Exercise requirements:
Every line with the string "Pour" must be copied from the entries below.

Stored data:
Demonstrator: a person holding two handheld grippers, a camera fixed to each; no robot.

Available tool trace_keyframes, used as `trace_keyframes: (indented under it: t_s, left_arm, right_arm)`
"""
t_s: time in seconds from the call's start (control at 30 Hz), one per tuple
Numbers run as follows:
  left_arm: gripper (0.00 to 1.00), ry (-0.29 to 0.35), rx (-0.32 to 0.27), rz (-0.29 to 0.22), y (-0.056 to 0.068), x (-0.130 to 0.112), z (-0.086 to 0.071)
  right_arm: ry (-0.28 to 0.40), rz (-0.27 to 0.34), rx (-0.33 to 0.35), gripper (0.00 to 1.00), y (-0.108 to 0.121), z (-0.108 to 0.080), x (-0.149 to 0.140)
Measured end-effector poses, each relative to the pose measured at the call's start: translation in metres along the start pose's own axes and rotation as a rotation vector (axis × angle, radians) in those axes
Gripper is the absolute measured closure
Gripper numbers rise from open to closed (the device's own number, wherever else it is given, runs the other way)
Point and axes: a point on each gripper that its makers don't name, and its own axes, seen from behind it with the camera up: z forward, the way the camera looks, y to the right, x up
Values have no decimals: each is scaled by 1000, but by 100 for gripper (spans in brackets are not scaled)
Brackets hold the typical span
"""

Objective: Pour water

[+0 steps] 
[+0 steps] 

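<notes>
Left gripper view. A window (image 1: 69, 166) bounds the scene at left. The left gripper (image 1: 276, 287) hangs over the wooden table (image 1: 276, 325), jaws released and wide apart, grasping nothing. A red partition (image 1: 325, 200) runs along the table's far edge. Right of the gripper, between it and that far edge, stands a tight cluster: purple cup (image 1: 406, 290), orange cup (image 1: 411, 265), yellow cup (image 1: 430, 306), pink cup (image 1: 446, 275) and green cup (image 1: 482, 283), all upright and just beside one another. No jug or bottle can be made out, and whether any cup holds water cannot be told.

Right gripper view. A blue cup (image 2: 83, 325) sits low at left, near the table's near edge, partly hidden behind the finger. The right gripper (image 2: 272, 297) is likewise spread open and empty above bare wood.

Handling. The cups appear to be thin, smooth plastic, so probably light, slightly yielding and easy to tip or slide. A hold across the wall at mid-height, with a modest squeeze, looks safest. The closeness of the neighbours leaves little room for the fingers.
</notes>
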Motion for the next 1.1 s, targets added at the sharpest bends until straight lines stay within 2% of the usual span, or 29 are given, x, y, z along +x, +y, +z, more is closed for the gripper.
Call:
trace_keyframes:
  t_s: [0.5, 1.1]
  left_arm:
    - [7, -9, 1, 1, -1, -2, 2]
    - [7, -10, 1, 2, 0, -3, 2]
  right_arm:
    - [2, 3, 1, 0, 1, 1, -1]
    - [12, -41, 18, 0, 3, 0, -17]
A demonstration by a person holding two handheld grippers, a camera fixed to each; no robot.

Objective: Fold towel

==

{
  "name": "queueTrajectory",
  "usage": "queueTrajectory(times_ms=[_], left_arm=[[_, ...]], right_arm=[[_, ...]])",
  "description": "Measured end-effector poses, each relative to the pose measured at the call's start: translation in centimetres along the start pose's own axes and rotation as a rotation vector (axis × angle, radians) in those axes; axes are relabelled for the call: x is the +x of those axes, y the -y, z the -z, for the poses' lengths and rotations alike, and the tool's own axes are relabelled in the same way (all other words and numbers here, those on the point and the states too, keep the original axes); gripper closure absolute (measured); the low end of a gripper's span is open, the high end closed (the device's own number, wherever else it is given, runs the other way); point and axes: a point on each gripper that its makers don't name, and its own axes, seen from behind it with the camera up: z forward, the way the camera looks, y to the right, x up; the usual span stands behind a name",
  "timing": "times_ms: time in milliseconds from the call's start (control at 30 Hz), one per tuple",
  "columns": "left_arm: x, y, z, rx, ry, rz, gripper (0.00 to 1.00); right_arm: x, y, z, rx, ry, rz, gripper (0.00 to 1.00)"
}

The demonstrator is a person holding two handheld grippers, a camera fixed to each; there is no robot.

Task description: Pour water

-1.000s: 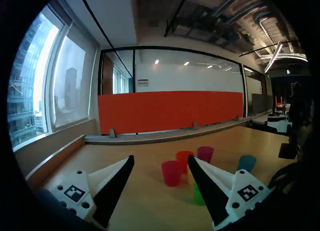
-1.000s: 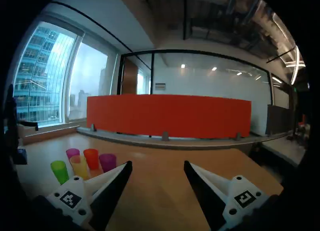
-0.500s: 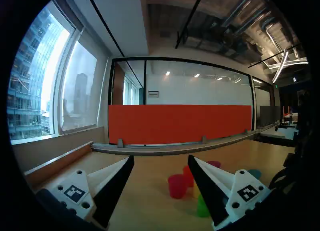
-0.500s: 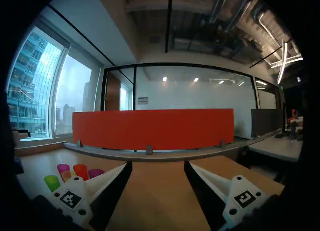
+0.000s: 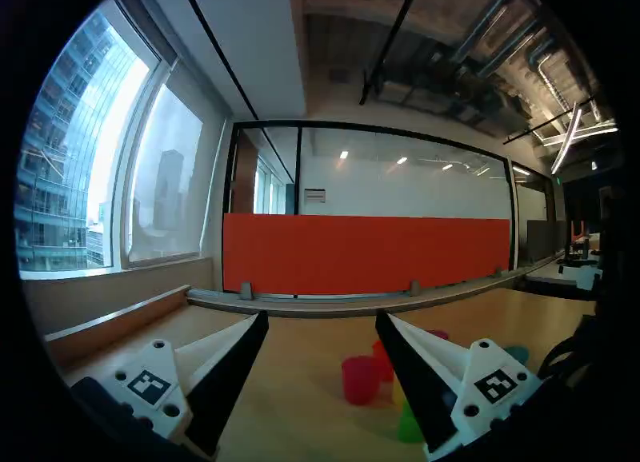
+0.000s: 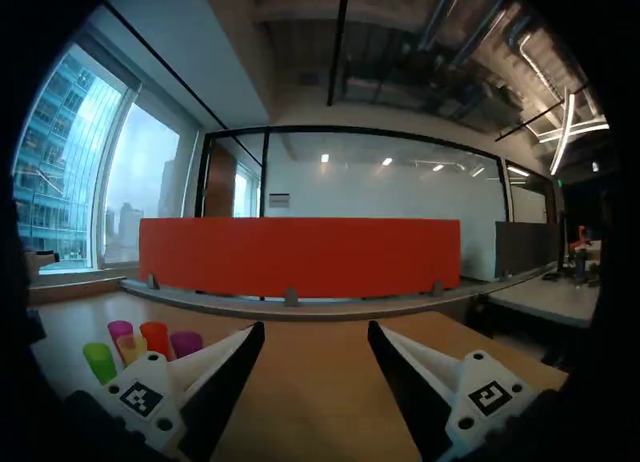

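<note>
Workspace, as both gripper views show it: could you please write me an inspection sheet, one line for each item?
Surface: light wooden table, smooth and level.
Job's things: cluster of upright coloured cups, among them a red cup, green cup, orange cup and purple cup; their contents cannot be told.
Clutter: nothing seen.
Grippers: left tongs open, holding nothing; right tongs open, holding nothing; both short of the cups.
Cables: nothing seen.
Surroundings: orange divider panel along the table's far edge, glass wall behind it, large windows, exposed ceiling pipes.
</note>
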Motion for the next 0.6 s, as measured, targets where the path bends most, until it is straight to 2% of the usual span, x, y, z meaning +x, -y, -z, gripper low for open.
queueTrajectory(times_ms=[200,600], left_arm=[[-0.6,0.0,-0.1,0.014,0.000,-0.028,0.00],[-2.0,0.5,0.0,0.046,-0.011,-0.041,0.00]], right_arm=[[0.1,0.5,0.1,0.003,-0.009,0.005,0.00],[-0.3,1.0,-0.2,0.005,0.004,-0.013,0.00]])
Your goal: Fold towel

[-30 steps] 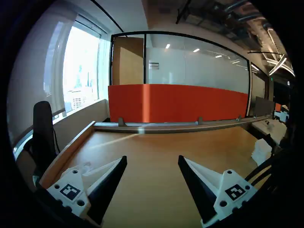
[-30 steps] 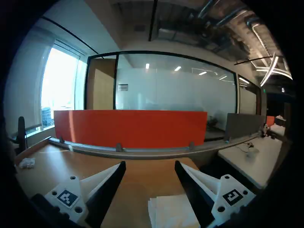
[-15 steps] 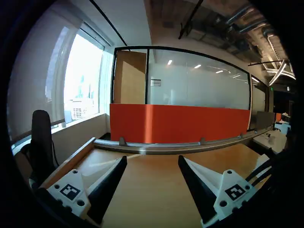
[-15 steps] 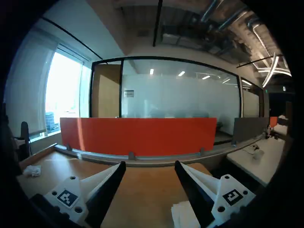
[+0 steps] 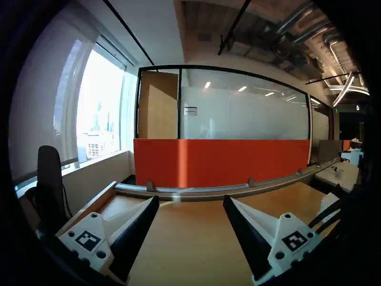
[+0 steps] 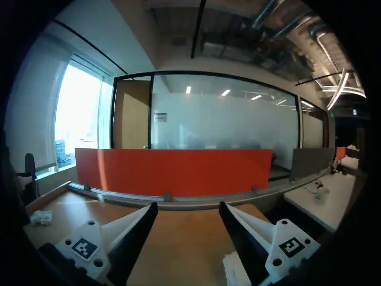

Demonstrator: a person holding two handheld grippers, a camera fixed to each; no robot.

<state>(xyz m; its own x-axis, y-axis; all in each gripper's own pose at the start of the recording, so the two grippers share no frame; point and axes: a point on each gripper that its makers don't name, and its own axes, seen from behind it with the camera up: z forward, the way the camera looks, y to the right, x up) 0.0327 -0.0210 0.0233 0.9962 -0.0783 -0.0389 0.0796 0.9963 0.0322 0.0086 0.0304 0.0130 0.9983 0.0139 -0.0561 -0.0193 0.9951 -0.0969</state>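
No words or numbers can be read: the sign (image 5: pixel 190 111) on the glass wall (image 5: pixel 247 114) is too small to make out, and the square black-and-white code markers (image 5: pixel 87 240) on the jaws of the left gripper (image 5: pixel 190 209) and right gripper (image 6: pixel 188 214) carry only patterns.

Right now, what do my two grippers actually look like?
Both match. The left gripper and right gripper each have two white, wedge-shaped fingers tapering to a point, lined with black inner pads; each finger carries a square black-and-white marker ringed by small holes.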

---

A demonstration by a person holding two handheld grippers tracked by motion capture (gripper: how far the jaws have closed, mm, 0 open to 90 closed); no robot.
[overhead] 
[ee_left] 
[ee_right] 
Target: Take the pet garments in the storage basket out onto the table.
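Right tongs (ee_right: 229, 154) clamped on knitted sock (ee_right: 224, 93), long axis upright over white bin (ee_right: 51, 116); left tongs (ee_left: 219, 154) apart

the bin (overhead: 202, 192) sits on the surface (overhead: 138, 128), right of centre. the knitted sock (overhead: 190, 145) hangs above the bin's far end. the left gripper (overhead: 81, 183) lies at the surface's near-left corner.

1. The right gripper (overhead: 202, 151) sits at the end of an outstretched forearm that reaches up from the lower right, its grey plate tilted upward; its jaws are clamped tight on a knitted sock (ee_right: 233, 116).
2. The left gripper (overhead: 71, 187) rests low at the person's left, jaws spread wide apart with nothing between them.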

Task answer:
Objective: Pour water
Task description: Pour water

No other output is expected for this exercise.